9. The Road of Excess Leads to the Palace of Wisdom

Photo by Mike Salisbury

The late-60s/early-70s counter-culture was the golden age of ambitious sloganeering. Dave and Geoff were the tip of the iceberg. Writer Heathcote Williams was active on walls in Notting Hill. Peter Flack was known for emblazing stanzas from Shelley around Deptford Creek. However, the Situationist graffiti stars were King Mob, whose work has since been bought by the Tate. Based in a North Kensington squat, brothers David and Stuart Wise borrowed their name from graffiti daubed on Newgate Prison during the Gordon Riots of 1780.

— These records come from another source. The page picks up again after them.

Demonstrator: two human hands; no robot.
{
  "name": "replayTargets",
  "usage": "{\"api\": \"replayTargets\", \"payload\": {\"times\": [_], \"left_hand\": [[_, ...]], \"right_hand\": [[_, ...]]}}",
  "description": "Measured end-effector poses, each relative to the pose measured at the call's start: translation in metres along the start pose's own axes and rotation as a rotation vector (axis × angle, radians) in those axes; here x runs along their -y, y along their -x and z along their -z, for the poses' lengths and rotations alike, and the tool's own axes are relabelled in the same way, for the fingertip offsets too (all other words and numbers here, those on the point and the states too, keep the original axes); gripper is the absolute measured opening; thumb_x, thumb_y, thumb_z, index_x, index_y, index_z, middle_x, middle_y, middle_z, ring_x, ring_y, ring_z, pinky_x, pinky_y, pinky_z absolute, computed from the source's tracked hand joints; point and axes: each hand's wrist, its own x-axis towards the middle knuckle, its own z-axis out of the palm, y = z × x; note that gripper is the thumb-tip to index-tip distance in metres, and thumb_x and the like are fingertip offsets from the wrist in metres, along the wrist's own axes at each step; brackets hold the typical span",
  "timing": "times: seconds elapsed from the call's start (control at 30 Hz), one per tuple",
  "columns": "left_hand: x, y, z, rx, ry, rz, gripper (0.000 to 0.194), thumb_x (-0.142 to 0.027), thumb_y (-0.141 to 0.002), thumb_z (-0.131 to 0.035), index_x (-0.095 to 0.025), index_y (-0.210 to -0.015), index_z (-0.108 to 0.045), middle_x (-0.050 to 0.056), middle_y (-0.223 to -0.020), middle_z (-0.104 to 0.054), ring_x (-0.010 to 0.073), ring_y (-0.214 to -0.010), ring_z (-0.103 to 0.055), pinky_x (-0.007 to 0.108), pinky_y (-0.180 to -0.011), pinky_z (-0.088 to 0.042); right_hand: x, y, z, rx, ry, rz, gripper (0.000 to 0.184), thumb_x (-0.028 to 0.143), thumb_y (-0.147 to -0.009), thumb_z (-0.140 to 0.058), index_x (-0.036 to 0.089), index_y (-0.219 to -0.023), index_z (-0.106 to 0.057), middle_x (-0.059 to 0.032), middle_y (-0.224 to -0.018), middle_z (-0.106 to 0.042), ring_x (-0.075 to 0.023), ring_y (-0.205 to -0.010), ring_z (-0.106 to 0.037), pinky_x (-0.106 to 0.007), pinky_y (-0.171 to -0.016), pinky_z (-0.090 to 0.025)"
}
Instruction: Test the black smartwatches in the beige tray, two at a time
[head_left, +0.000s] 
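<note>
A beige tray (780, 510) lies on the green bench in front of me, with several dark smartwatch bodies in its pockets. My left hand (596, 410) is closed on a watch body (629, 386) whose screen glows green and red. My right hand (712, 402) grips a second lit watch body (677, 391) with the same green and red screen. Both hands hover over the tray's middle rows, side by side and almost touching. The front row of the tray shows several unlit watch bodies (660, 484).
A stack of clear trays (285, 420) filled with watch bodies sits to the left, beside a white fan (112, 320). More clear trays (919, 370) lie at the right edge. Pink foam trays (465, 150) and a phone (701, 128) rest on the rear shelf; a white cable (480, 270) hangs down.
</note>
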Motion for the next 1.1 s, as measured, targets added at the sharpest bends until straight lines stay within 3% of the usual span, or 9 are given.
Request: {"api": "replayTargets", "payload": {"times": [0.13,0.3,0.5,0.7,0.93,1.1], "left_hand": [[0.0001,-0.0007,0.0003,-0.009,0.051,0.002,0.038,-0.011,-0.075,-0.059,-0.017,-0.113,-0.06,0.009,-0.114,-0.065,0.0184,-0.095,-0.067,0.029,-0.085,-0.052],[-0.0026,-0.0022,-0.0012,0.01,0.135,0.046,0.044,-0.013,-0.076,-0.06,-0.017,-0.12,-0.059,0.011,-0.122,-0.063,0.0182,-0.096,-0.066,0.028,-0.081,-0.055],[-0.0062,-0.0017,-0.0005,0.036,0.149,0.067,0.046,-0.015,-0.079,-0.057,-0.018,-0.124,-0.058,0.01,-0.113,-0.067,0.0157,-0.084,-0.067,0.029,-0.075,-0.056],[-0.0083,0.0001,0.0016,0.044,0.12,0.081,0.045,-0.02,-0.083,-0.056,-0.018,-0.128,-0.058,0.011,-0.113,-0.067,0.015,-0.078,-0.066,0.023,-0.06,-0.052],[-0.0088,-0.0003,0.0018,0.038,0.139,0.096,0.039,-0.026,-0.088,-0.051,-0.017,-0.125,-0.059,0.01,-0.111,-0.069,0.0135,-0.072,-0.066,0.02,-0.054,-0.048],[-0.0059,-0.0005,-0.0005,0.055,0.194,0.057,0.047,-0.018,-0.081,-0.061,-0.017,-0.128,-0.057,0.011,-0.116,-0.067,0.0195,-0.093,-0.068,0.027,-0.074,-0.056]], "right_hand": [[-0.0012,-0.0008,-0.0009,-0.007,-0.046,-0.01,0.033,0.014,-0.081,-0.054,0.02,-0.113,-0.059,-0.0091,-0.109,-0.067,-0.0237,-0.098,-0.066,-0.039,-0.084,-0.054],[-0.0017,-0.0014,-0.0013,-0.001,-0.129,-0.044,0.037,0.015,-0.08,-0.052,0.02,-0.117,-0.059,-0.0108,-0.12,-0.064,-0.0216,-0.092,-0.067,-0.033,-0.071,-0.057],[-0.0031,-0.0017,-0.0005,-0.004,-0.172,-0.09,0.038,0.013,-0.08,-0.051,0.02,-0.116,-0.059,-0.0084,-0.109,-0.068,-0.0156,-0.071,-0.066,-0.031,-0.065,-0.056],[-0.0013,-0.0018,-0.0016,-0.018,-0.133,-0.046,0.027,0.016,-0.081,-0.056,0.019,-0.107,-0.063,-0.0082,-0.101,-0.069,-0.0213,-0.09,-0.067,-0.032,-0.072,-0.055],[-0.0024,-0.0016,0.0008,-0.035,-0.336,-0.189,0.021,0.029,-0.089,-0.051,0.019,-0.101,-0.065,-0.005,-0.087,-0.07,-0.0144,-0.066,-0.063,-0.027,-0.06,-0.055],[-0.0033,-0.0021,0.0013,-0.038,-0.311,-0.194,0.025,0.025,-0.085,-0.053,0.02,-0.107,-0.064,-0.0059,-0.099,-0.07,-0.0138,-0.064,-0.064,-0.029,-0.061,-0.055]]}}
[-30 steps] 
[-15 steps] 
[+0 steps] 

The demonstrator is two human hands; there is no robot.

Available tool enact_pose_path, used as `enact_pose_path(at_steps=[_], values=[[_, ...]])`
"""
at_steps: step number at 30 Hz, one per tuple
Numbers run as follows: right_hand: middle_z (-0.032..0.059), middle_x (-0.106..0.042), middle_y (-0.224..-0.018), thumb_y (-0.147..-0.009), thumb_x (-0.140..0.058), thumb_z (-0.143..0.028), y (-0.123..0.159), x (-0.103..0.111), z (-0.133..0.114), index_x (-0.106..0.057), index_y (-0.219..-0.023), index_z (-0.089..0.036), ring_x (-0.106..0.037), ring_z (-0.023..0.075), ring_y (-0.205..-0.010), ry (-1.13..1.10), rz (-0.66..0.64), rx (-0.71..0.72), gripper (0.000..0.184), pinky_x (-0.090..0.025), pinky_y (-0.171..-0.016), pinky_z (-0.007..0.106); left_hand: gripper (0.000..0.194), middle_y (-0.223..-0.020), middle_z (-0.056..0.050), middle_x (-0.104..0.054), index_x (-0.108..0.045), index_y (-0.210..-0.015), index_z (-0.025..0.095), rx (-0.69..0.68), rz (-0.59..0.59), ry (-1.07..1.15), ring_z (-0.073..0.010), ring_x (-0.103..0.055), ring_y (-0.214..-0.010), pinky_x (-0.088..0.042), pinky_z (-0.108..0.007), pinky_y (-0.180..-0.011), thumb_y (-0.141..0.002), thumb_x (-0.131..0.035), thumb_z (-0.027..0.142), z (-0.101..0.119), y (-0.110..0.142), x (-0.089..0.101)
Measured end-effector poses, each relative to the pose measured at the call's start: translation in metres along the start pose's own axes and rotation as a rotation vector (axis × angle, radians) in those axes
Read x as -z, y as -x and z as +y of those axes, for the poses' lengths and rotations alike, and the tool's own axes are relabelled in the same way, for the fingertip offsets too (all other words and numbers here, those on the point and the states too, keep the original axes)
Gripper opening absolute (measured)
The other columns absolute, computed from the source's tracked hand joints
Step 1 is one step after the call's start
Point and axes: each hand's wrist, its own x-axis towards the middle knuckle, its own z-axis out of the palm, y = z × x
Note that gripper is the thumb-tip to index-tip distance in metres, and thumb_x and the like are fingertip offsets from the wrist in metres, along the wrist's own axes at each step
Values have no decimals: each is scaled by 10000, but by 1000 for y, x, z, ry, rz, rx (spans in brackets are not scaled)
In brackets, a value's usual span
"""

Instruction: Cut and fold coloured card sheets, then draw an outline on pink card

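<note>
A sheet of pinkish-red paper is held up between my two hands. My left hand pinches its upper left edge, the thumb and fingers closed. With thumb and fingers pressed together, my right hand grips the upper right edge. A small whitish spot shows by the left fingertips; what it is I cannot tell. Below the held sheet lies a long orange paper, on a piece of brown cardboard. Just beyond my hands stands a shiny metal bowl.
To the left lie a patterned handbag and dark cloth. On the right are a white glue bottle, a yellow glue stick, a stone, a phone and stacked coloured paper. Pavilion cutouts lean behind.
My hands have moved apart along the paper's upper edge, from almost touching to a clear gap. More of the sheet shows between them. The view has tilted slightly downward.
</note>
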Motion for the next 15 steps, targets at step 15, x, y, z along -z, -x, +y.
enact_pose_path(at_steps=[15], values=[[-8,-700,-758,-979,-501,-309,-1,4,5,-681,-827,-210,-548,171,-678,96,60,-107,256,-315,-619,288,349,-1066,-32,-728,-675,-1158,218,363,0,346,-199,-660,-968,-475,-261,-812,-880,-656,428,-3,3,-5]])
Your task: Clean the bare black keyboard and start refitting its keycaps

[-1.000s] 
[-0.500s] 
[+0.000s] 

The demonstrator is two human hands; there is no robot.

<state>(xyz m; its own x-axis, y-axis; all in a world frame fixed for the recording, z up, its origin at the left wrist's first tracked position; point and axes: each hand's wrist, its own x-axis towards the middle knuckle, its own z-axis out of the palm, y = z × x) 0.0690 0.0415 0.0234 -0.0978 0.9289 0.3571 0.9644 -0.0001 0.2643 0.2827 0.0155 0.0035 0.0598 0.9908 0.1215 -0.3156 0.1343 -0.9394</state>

King Mob’s posters occupied the same territory as the remarkable protest art of the 1968 Paris riots. However, they remain best remembered for a combination of pretentious and angry slogans in Notting Hill, the line above, a quote from Blake. Someone later improved it by changing the final word to “Willesden”. Their most prominent protest against conformity was painted alongside what is now the Hammersmith and City Line, between Ladbroke Grove and Westbourne Park stations: SAME THING DAY AFTER DAY – TUBE – WORK – DINER – WORK – TUBE – ARMCHAIR – TV – SLEEP – TUBE – WORK – HOW MUCH MORE CAN YOU TAKE – ONE IN TEN GO MAD – ONE IN FIVE CRACKS UP. Their misspelling of “dinner” appears not to be significant.

10. Who is Christian Goldman?

Photo by Sue Snyder

West London in the 90s was marked by a question, found on walls around Shepherd’s Bush and Notting Hill. The example above was taken on Ladbroke Grove. The slogan multiplied beyond the west, and Iain Sinclair spots in while walking Vauxhall in his 1997 book Lights Out for the Territory. He interprets it, of course, as “an alchemical/Rosicrucian riddle”, and comments that it must have been “composed by an initiate sufficiently overqualified to employ the correct punctuation mark”.

Some 20 years later, the question echoes around the internet, posed by numerous people on message boards. It seems that Christian Goldman was a US producer, and the graffiti a promotional campaign for a single called Happy Days, released in 1996. If so it was far from a success, and the music has vanished leaving almost no trace. However, the strange query has been left hanging in the west London air.